Spark 1.6 has Pivot functionality.
Let's try that out.
Create a simple file with following data
cat /tmp/sample.csv
language,year,earning
net,2012,10000
java,2012,20000
net,2012,5000
net,2013,48000
java,2013,30000
Start the Spark shell with Spark csv
bin/spark-shell --packages "com.databricks:spark-csv_2.10:1.2.0"
Load the sample file
scala> val df = sqlContext.read.format("com.databricks.spark.csv").option("header", "true").option("inferSchema", "true").load("file:///tmp/sample.csv")
df: org.apache.spark.sql.DataFrame = [language: string, year: int, earning: int]
Run simple pivot
scala> df.groupBy("language").pivot("year","2012","2013").agg(sum("earning")).show
+--------+-----+-----+
|language| 2012| 2013|
+--------+-----+-----+
| java|20000|30000|
| net|15000|48000|
+--------+-----+-----+
Let's try that out.
Create a simple file with following data
cat /tmp/sample.csv
language,year,earning
net,2012,10000
java,2012,20000
net,2012,5000
net,2013,48000
java,2013,30000
Start the Spark shell with Spark csv
bin/spark-shell --packages "com.databricks:spark-csv_2.10:1.2.0"
Load the sample file
scala> val df = sqlContext.read.format("com.databricks.spark.csv").option("header", "true").option("inferSchema", "true").load("file:///tmp/sample.csv")
df: org.apache.spark.sql.DataFrame = [language: string, year: int, earning: int]
Run simple pivot
scala> df.groupBy("language").pivot("year","2012","2013").agg(sum("earning")).show
+--------+-----+-----+
|language| 2012| 2013|
+--------+-----+-----+
| java|20000|30000|
| net|15000|48000|
+--------+-----+-----+
References
https://github.com/apache/spark/pull/7841
http://sqlhints.com/2014/03/10/pivot-and-unpivot-in-sql-server/
Let's try that out.
Create a simple file with following data
cat /tmp/sample.csv
language,year,earning
net,2012,10000
java,2012,20000
net,2012,5000
net,2013,48000
java,2013,30000
Start the Spark shell with Spark csv
bin/spark-shell --packages "com.databricks:spark-csv_2.10:1.2.0"
Load the sample file
scala> val df = sqlContext.read.format("com.databricks.spark.csv").option("header", "true").option("inferSchema", "true").load("file:///tmp/sample.csv")
df: org.apache.spark.sql.DataFrame = [language: string, year: int, earning: int]
Run simple pivot
scala> df.groupBy("language").pivot("year","2012","2013").agg(sum("earning")).show
+--------+-----+-----+
|language| 2012| 2013|
+--------+-----+-----+
| java|20000|30000|
| net|15000|48000|
+--------+-----+-----+
Create a simple file with following data
cat /tmp/sample.csv
language,year,earning
net,2012,10000
java,2012,20000
net,2012,5000
net,2013,48000
java,2013,30000
Start the Spark shell with Spark csv
bin/spark-shell --packages "com.databricks:spark-csv_2.10:1.2.0"
Load the sample file
scala> val df = sqlContext.read.format("com.databricks.spark.csv").option("header", "true").option("inferSchema", "true").load("file:///tmp/sample.csv")
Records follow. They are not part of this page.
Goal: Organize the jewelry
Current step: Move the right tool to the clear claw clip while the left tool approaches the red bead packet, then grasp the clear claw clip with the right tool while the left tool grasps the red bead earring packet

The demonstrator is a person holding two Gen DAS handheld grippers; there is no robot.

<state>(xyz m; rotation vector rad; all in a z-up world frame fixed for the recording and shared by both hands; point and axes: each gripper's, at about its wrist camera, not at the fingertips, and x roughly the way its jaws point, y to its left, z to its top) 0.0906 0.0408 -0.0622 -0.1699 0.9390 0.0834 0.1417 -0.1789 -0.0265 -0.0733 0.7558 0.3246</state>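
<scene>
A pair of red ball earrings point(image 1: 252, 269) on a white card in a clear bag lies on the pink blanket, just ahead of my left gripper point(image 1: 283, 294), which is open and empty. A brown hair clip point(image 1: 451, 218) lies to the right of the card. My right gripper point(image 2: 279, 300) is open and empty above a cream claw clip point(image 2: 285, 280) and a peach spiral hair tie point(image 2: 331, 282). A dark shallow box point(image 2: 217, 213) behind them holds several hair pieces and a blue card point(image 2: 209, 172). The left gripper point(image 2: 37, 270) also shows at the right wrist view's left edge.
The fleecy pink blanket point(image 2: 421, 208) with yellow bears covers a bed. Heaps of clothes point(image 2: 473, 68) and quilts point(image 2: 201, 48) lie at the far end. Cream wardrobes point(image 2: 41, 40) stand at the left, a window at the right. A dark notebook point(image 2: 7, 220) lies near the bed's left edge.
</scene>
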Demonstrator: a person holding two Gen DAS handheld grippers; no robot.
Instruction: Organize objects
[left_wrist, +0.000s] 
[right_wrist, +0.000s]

df: org.apache.spark.sql.DataFrame = [language: string, year: int, earning: int]
Run simple pivot
scala> df.groupBy("language").pivot("year","2012","2013").agg(sum("earning")).show
+--------+-----+-----+
|language| 2012| 2013|
+--------+-----+-----+
| java|20000|30000|
| net|15000|48000|
+--------+-----+-----+
References
https://github.com/apache/spark/pull/7841
http://sqlhints.com/2014/03/10/pivot-and-unpivot-in-sql-server/
Hi there, You have done a fantastic job. I will certainly digg it and personally suggest to my friends. I'm confident they will be benefited from this website.
ReplyDeleteExcellent post. Keep writing such kind of info on your site. Im really impressed by your site.
ReplyDeleteHi there, You have done an incredible job. I will definitely digg it and for my part suggest to my friends. I'm confident they will be benefited from this site.